Source records
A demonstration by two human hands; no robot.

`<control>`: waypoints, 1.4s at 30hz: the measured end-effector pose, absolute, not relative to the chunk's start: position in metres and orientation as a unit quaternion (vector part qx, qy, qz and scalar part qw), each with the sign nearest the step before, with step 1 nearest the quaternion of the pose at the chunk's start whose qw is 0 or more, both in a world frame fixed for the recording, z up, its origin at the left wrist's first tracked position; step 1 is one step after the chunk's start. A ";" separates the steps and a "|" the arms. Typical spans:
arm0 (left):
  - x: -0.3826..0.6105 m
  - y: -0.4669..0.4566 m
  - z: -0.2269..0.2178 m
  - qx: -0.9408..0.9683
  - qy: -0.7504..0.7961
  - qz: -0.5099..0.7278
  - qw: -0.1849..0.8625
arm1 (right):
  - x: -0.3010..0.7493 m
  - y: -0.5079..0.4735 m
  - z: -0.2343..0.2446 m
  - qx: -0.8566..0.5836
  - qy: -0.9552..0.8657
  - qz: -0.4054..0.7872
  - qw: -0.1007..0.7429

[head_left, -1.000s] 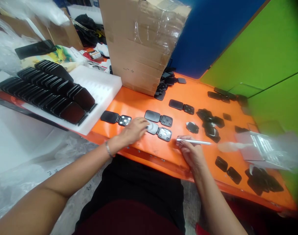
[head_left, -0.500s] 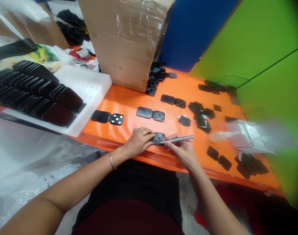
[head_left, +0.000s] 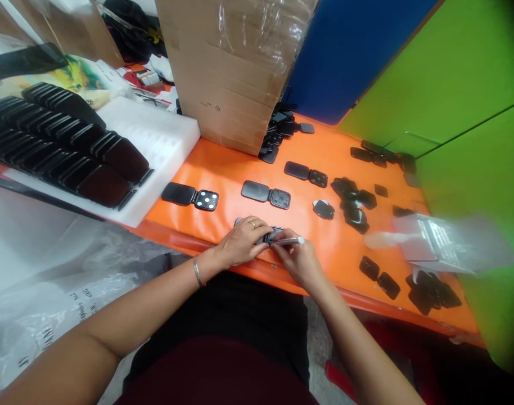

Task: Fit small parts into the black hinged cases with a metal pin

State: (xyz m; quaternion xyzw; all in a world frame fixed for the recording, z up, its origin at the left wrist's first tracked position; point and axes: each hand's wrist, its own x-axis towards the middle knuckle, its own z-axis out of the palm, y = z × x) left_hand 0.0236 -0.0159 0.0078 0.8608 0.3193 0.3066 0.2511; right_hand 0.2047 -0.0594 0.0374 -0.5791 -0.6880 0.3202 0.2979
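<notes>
Pressing down on a black hinged case (head_left: pixel 269 234) at the orange surface (head_left: pixel 324 236) edge, the left hand (head_left: pixel 242 243) holds it flat, while the right hand (head_left: pixel 297 260) is clamped around a thin silver tool (head_left: pixel 288 241) touching that case.

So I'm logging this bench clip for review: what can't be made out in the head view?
- Black hinged case at the near table edge: mostly covered by the left hand and right hand.
- Thin silver pen-like tool: its working tip is hidden behind the fingers.
- Clear plastic packet on the right: blurred, print unreadable.
- Brown cardboard box: top cut off by the frame.
</notes>
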 end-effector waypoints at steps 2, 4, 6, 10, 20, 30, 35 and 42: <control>0.023 -0.017 0.010 0.855 0.325 0.309 0.260 | 0.202 -0.058 0.037 -0.564 -0.730 0.269 0.277; 0.023 -0.017 0.010 0.852 0.325 0.312 0.266 | 0.200 -0.056 0.036 -0.555 -0.746 0.249 0.270; 0.024 -0.017 0.010 0.850 0.323 0.317 0.270 | 0.199 -0.054 0.036 -0.555 -0.745 0.253 0.269; 0.025 -0.018 0.009 0.847 0.320 0.329 0.266 | 0.198 -0.051 0.038 -0.572 -0.735 0.260 0.256; 0.025 -0.019 0.010 0.862 0.334 0.289 0.248 | 0.211 -0.025 0.058 -0.504 -0.765 0.367 0.163; 0.023 -0.019 0.004 0.870 0.328 0.294 0.221 | 0.220 -0.007 0.070 -0.455 -0.712 0.524 0.108; 0.022 -0.018 -0.002 0.881 0.316 0.300 0.186 | 0.246 -0.014 0.068 -0.441 -0.656 0.603 0.108; 0.022 -0.019 0.001 0.871 0.325 0.307 0.205 | 0.249 -0.039 0.062 -0.544 -0.579 0.544 0.269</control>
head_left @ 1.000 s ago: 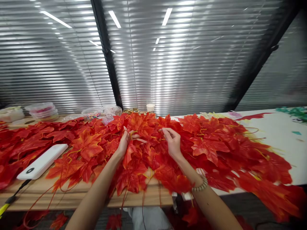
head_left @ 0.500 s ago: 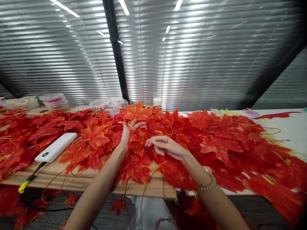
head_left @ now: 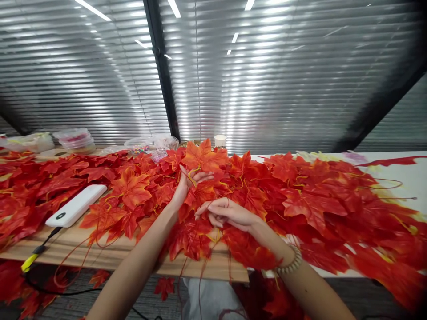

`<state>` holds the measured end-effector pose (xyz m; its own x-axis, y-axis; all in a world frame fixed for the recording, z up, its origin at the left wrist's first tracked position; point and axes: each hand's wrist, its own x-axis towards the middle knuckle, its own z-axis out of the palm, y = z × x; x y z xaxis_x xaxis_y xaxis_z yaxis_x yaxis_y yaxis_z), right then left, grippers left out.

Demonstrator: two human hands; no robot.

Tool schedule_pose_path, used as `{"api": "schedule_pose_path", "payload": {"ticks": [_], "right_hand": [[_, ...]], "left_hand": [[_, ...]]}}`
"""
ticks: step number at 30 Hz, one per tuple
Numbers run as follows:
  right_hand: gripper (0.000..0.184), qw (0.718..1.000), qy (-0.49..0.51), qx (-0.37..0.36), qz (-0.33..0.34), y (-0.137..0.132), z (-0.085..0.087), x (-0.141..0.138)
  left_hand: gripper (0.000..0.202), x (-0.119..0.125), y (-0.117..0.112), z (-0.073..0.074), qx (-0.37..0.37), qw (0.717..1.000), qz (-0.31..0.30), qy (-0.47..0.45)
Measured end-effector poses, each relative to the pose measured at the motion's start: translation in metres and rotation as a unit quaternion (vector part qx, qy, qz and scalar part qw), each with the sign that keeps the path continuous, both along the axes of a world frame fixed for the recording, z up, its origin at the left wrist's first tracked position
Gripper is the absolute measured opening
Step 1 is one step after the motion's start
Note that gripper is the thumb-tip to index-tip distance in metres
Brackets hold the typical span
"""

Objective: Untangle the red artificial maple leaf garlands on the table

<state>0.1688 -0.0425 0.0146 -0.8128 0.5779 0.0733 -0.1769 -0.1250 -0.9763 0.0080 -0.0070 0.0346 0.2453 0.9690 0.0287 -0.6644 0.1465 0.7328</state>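
Note:
My left hand (head_left: 191,183) is on the far side of the middle heap, thumb raised and fingers stretched to the right. An orange artificial maple leaf (head_left: 204,156) stands at these fingers, its yellow stem (head_left: 192,171) running between thumb and fingers. Nearer to me, my right hand (head_left: 228,212) is closed, thumb against bent fingers. A thin red cord (head_left: 227,202) passes over its index finger; the pinched part is hard to see. More red maple leaves (head_left: 190,238) lie beneath both hands, and cords (head_left: 202,284) hang over the table's front edge.
A white power bank (head_left: 76,205) with a black cable lies at left on the wooden board (head_left: 110,251). Clear plastic tubs (head_left: 75,141), bags and a paper cup (head_left: 219,141) line the back before the blinds. Leaves spread over the white table (head_left: 403,178) at right.
My left hand has moved slightly right, and the orange leaf has moved with it. My right hand has shifted a little left and down, its fingers more curled.

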Motion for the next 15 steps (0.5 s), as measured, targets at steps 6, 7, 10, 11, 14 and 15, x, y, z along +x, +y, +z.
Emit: {"api": "schedule_pose_path", "payload": {"ticks": [6, 7, 10, 11, 14, 15], "right_hand": [[0.023, 0.986, 0.082, 0.019, -0.141, 0.007, 0.000, -0.002], [0.023, 0.981, 0.092, 0.027, -0.170, 0.009, 0.000, -0.002], [0.021, 0.957, 0.130, 0.033, -0.255, 0.015, 0.001, 0.000], [0.021, 0.949, 0.144, 0.031, -0.278, 0.017, 0.001, 0.001], [0.019, 0.927, 0.172, 0.038, -0.332, 0.022, 0.001, 0.004], [0.019, 0.920, 0.174, 0.045, -0.348, 0.023, 0.001, 0.005]], "left_hand": [[0.033, -0.004, -0.008, 0.002, 0.036, 0.998, -0.022, 0.041], [0.033, -0.003, -0.008, 0.002, 0.045, 0.998, -0.022, 0.042], [0.032, -0.002, -0.007, -0.001, 0.060, 0.996, -0.044, 0.043], [0.032, -0.001, -0.007, -0.003, 0.062, 0.995, -0.058, 0.047], [0.032, -0.002, -0.009, -0.006, 0.068, 0.989, -0.109, 0.073], [0.034, -0.003, -0.010, -0.006, 0.067, 0.984, -0.139, 0.085]]}}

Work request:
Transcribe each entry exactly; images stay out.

The answer:
A demonstration by two human hands; no robot.

`<control>`: waypoints, 1.4s at 30hz: the measured end-effector pose, absolute, not relative to the chunk's start: position in metres and orientation as a unit quaternion (vector part qx, qy, qz and scalar part qw), each with the sign nearest the step before, with step 1 nearest the quaternion of the pose at the chunk's start whose qw is 0 or more, both in a world frame fixed for the recording, z up, its origin at the left wrist's first tracked position; step 1 is one step after the chunk's start. A ";" separates the steps and a "|" the arms. Typical spans:
arm0 (left):
  - x: -0.3826..0.6105 m
  - y: -0.4669..0.4566 m
  - z: -0.2269..0.2178 m
  - qx: -0.9408..0.9683
  - qy: -0.7504..0.7961
  - qz: -0.5099..0.7278
  - qw: -0.1849..0.8625
arm1 (right):
  - x: -0.3010..0.7493 m
  - y: -0.5079..0.4735 m
  - z: -0.2343..0.2446 m
  - qx: -0.8566..0.5836
  - qy: -0.9552..0.8657
  - qz: -0.4054..0.7872
  - qw: -0.1007..0.7429

[head_left, -1.000s] 
[head_left, -0.500s] 
[head_left, +0.000s] 

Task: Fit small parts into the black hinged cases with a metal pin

State: (xyz m; quaternion xyzw; all in a world frame fixed for the recording, z up, its origin at the left wrist's first tracked position; point and axes: each hand's wrist, its own x-axis towards the middle knuckle, its own z-axis out of the palm, y = z × x) left_hand 0.0236 -0.0159 0.0078 0.8608 0.3193 0.3066 0.2511; right_hand 0.2047 -0.0594 0.0374 -0.5791 -0.6880 0.3202 0.2979
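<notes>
Pressing down on a black hinged case (head_left: pixel 269 234) at the orange surface (head_left: pixel 324 236) edge, the left hand (head_left: pixel 242 243) holds it flat, while the right hand (head_left: pixel 297 260) is clamped around a thin silver tool (head_left: pixel 288 241) touching that case.

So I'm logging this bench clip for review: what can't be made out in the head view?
- Black hinged case at the near table edge: mostly covered by the left hand and right hand.
- Thin silver pen-like tool: its working tip is hidden behind the fingers.
- Clear plastic packet on the right: blurred, print unreadable.
- Brown cardboard box: top cut off by the frame.
</notes>
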 end-effector waypoints at steps 2, 4, 6, 10, 20, 30, 35 and 42: <control>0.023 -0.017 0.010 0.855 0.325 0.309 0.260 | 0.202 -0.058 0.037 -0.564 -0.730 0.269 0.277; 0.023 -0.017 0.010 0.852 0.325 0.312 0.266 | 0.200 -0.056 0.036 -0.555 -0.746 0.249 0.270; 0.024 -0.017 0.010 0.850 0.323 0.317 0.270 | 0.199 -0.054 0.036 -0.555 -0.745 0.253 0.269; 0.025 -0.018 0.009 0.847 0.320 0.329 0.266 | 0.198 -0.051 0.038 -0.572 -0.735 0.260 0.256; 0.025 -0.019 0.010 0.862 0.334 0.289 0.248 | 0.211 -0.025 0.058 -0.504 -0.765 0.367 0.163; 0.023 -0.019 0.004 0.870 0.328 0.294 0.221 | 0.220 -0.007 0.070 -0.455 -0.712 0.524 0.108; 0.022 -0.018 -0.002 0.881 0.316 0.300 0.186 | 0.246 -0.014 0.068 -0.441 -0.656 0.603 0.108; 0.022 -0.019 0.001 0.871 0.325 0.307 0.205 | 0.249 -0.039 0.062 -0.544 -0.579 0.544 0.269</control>
head_left @ 1.000 s ago: 
head_left @ 0.500 s ago: 
head_left @ now: 

`<state>` holds the measured end-effector pose (xyz m; its own x-axis, y-axis; all in a world frame fixed for the recording, z up, its origin at the left wrist's first tracked position; point and axes: each hand's wrist, its own x-axis towards the middle knuckle, its own z-axis out of the palm, y = z × x; x y z xaxis_x xaxis_y xaxis_z yaxis_x yaxis_y yaxis_z), right then left, grippers left out.

Demonstrator: two human hands; no robot.

Tool schedule_pose_path, used as `{"api": "schedule_pose_path", "payload": {"ticks": [_], "right_hand": [[_, ...]], "left_hand": [[_, ...]]}}`
"""
ticks: step number at 30 Hz, one per tuple
Numbers run as follows:
  right_hand: gripper (0.000..0.184), qw (0.718..1.000), qy (-0.49..0.51), qx (-0.37..0.36), qz (-0.33..0.34), y (-0.137..0.132), z (-0.085..0.087), x (-0.141..0.138)
  left_hand: gripper (0.000..0.202), x (-0.119..0.125), y (-0.117..0.112), z (-0.073..0.074), qx (-0.37..0.37), qw (0.717..1.000), qz (-0.31..0.30), qy (-0.47..0.45)
Measured end-effector poses, each relative to the pose measured at the motion's start: translation in metres and rotation as a unit quaternion (vector part qx, qy, qz and scalar part qw), each with the sign that keeps the path continuous, both along the axes of a world frame fixed for the recording, z up, its origin at the left wrist's first tracked position
Gripper is the absolute measured opening
Step 1 is one step after the motion's start
Note that gripper is the thumb-tip to index-tip distance in metres
Brackets hold the typical span
"""

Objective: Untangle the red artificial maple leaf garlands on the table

<state>0.1688 -0.0425 0.0146 -0.8128 0.5779 0.0733 -0.1769 -0.1250 -0.9763 0.0080 -0.0070 0.0346 0.2453 0.9690 0.0287 -0.6644 0.1465 0.7328</state>
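Note:
My left hand (head_left: 191,183) is on the far side of the middle heap, thumb raised and fingers stretched to the right. An orange artificial maple leaf (head_left: 204,156) stands at these fingers, its yellow stem (head_left: 192,171) running between thumb and fingers. Nearer to me, my right hand (head_left: 228,212) is closed, thumb against bent fingers. A thin red cord (head_left: 227,202) passes over its index finger; the pinched part is hard to see. More red maple leaves (head_left: 190,238) lie beneath both hands, and cords (head_left: 202,284) hang over the table's front edge.
A white power bank (head_left: 76,205) with a black cable lies at left on the wooden board (head_left: 110,251). Clear plastic tubs (head_left: 75,141), bags and a paper cup (head_left: 219,141) line the back before the blinds. Leaves spread over the white table (head_left: 403,178) at right.
My left hand has moved slightly right, and the orange leaf has moved with it. My right hand has shifted a little left and down, its fingers more curled.
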
Motion for the next 15 steps (0.5 s), as measured, targets at steps 6, 7, 10, 11, 14 and 15, x, y, z along +x, +y, +z.
Emit: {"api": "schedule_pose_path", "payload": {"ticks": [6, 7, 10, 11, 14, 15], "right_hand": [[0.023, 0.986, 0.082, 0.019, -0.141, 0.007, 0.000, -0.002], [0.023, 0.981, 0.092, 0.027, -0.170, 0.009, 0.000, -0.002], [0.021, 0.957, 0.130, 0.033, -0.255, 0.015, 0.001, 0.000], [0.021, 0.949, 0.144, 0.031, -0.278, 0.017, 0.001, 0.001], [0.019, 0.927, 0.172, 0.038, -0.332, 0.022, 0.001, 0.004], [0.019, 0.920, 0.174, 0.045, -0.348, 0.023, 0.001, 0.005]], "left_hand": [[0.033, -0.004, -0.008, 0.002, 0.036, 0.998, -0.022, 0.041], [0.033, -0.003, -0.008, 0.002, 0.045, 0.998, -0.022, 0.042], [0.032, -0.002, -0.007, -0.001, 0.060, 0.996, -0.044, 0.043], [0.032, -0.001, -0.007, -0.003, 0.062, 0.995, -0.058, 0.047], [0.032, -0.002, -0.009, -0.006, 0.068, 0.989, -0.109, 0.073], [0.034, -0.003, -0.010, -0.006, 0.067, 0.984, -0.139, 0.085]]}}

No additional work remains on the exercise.